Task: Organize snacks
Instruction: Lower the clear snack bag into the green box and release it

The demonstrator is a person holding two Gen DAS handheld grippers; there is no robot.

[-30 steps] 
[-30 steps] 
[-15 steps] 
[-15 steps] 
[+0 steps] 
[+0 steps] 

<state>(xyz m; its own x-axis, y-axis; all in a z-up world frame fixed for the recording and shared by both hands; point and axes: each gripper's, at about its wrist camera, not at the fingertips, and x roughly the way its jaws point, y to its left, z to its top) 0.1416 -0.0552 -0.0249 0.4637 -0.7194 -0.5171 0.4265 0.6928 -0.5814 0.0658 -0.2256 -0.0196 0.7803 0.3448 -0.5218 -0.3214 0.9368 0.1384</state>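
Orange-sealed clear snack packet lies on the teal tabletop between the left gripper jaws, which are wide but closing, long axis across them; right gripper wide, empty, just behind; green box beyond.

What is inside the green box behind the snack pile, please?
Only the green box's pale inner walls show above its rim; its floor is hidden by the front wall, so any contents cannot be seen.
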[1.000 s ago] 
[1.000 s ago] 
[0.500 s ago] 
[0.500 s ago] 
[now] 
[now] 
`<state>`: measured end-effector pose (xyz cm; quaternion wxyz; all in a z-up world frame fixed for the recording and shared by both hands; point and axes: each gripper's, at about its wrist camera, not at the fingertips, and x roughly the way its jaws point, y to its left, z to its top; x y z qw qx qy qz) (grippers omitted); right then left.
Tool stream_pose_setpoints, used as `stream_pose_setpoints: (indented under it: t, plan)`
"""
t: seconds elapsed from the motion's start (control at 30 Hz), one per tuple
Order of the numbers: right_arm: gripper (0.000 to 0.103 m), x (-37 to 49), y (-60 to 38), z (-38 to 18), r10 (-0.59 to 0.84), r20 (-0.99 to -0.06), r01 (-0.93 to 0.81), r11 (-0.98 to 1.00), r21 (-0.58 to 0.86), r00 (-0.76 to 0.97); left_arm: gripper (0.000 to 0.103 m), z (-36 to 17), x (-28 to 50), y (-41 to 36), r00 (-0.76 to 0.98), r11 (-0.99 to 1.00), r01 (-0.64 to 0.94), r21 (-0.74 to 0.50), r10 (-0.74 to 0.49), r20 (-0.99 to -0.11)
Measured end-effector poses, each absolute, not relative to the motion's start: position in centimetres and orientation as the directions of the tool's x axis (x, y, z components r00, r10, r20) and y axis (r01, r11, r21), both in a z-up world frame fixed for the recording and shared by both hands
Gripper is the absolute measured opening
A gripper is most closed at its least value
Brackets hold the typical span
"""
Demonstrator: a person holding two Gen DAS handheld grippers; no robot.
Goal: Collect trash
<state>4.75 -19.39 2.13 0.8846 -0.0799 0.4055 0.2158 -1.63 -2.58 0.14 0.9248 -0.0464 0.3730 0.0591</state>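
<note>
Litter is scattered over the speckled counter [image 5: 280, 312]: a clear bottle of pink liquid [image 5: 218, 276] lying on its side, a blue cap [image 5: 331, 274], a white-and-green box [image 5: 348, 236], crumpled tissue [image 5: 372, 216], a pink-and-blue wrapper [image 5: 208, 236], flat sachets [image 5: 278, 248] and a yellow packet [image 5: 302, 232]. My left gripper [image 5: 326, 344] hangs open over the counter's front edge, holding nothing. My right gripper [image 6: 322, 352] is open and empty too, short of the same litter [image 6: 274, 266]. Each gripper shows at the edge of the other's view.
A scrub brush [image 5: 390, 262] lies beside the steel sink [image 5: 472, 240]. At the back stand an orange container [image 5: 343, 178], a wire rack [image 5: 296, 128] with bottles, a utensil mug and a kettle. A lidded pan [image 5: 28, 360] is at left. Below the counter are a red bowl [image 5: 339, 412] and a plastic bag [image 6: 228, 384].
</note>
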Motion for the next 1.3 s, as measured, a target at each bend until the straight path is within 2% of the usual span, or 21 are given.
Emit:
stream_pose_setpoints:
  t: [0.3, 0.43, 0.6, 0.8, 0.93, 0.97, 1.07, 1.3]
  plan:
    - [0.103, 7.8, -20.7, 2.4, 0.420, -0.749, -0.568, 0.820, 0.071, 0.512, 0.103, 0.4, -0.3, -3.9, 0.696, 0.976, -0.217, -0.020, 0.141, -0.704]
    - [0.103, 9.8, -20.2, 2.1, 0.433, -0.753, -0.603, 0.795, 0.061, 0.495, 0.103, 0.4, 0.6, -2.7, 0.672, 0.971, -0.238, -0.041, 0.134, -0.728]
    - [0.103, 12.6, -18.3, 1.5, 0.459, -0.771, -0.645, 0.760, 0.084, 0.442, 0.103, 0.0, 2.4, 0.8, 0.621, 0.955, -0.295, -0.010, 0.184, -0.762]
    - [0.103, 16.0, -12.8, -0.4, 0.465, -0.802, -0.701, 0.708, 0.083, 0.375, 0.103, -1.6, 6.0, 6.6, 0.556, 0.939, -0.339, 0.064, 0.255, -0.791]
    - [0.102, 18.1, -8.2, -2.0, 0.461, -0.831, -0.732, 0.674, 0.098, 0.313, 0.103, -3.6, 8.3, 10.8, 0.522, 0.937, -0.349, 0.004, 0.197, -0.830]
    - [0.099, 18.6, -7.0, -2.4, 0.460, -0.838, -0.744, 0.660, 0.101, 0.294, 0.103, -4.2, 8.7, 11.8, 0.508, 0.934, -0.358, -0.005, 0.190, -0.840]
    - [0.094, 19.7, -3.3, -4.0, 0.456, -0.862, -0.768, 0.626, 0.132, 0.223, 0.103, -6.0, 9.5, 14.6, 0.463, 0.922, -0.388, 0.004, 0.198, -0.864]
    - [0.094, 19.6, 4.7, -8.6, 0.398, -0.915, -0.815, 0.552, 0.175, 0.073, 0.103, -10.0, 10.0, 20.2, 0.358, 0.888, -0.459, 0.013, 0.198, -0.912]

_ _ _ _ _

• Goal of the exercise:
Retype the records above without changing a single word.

• Solution to this problem:
Task: Organize snacks
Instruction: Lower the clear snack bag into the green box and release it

The demonstrator is a person holding two Gen DAS handheld grippers; there is no robot.

[-30 steps] 
[-30 steps] 
[-15 steps] 
[-15 steps] 
[+0 steps] 
[+0 steps] 

<state>(xyz m; its own x-axis, y-axis; all in a z-up world frame fixed for the recording and shared by both hands; point and axes: each gripper's, at about its wrist camera, not at the fingertips, and x roughly the way its jaws point, y to its left, z to its top) 0.1416 -0.0552 -0.0249 0.4637 -0.7194 -0.5171 0.4265 0.6928 -0.5814 0.0658 -0.2256 -0.0196 0.7803 0.3448 -0.5218 -0.3214 0.9368 0.1384</state>
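Orange-sealed clear snack packet lies on the teal tabletop between the left gripper jaws, which are wide but closing, long axis across them; right gripper wide, empty, just behind; green box beyond.

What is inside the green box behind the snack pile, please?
Only the green box's pale inner walls show above its rim; its floor is hidden by the front wall, so any contents cannot be seen.
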[1.000 s ago] 
[1.000 s ago] 
[0.500 s ago] 
[0.500 s ago] 
[now] 
[now] 
`<state>`: measured end-effector pose (xyz cm; quaternion wxyz; all in a z-up world frame fixed for the recording and shared by both hands; point and axes: each gripper's, at about its wrist camera, not at the fingertips, and x roughly the way its jaws point, y to its left, z to its top; x y z qw qx qy qz) (grippers omitted); right then left.
Tool stream_pose_setpoints, used as `stream_pose_setpoints: (indented under it: t, plan)`
"""
t: seconds elapsed from the motion's start (control at 30 Hz), one per tuple
Order of the numbers: right_arm: gripper (0.000 to 0.103 m), x (-37 to 49), y (-60 to 38), z (-38 to 18), r10 (-0.59 to 0.84), r20 (-0.99 to -0.06), r01 (-0.93 to 0.81), r11 (-0.98 to 1.00), r21 (-0.58 to 0.86), r00 (-0.76 to 0.97); left_arm: gripper (0.000 to 0.103 m), z (-36 to 17), x (-28 to 50), y (-41 to 36), r00 (-0.76 to 0.98), r11 (-0.99 to 1.00), r01 (-0.64 to 0.94), r21 (-0.74 to 0.50), r10 (-0.74 to 0.49), r20 (-0.99 to -0.11)
Measured end-effector poses, each absolute, not relative to the motion's start: position in centimetres and orientation as the directions of the tool's x axis (x, y, z components r00, r10, r20) and y axis (r01, r11, r21), both in a z-up world frame fixed for the recording and shared by both hands
Gripper is the absolute measured opening
A gripper is most closed at its least value
Brackets hold the typical span
"""
Demonstrator: a person holding two Gen DAS handheld grippers; no robot.
Goal: Collect trash
<state>4.75 -19.39 2.13 0.8846 -0.0799 0.4055 0.2158 -1.63 -2.58 0.14 0.9248 -0.0464 0.3730 0.0591</state>
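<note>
Litter is scattered over the speckled counter [image 5: 280, 312]: a clear bottle of pink liquid [image 5: 218, 276] lying on its side, a blue cap [image 5: 331, 274], a white-and-green box [image 5: 348, 236], crumpled tissue [image 5: 372, 216], a pink-and-blue wrapper [image 5: 208, 236], flat sachets [image 5: 278, 248] and a yellow packet [image 5: 302, 232]. My left gripper [image 5: 326, 344] hangs open over the counter's front edge, holding nothing. My right gripper [image 6: 322, 352] is open and empty too, short of the same litter [image 6: 274, 266]. Each gripper shows at the edge of the other's view.
A scrub brush [image 5: 390, 262] lies beside the steel sink [image 5: 472, 240]. At the back stand an orange container [image 5: 343, 178], a wire rack [image 5: 296, 128] with bottles, a utensil mug and a kettle. A lidded pan [image 5: 28, 360] is at left. Below the counter are a red bowl [image 5: 339, 412] and a plastic bag [image 6: 228, 384].
</note>
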Motion for the next 1.3 s, as measured, a target at each bend until the straight path is within 2% of the usual span, or 21 are given.
Emit:
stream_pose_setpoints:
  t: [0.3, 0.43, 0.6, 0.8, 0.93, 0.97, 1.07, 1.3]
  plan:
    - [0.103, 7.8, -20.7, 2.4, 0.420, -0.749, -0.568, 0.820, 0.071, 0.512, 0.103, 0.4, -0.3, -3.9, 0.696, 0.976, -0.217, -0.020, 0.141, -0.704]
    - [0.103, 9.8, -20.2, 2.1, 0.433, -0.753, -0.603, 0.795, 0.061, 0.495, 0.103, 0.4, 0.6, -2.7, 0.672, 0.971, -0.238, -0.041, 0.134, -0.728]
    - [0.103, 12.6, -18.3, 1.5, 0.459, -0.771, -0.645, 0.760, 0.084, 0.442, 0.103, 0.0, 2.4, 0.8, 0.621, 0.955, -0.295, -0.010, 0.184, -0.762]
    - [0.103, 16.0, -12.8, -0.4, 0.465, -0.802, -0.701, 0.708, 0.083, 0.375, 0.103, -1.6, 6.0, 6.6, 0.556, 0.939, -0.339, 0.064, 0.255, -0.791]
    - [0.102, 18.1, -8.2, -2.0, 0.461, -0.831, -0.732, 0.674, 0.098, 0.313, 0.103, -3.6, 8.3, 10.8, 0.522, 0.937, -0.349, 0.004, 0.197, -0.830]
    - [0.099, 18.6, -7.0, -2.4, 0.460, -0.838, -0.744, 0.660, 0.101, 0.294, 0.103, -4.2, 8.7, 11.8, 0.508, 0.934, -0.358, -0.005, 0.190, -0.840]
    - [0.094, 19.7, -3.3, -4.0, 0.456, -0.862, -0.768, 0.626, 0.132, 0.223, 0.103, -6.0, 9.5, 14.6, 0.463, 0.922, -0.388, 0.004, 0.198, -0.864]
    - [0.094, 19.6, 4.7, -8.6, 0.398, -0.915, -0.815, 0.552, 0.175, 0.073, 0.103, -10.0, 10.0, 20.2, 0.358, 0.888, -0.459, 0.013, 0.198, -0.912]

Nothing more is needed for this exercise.